* [Task to carry out] Quote the whole listing exactly. Leave the pictures out of your copy.

* [Data block]
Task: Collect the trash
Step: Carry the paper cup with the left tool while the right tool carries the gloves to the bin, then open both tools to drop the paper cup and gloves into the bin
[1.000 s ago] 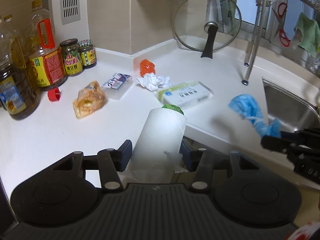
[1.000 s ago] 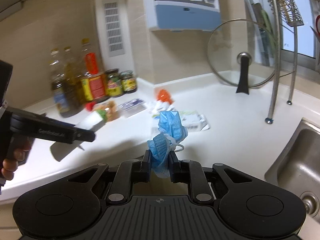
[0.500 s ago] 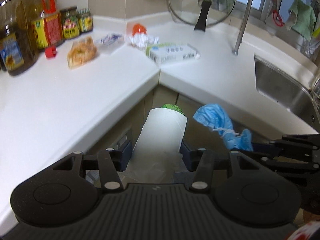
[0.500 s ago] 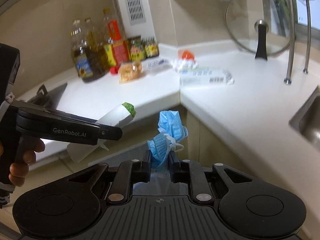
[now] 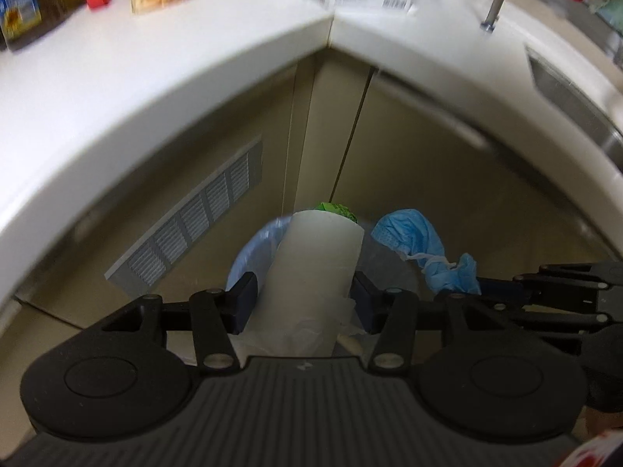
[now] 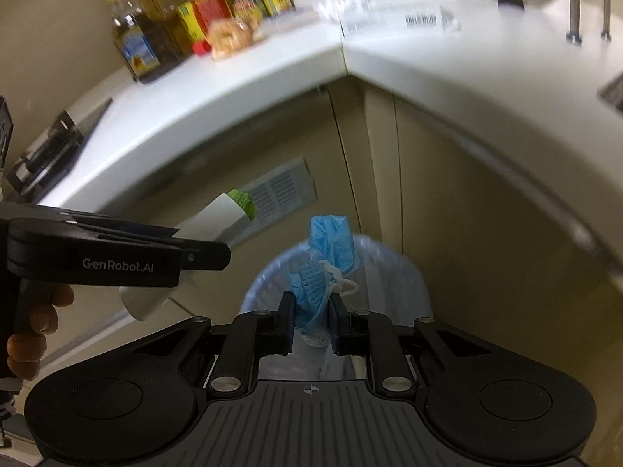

* [Exercise response]
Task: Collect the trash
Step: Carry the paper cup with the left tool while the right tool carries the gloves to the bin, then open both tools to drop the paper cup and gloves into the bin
[1.000 s ago] 
[1.000 s ago] 
[0.500 s ago] 
[0.500 s ago] 
[now] 
[now] 

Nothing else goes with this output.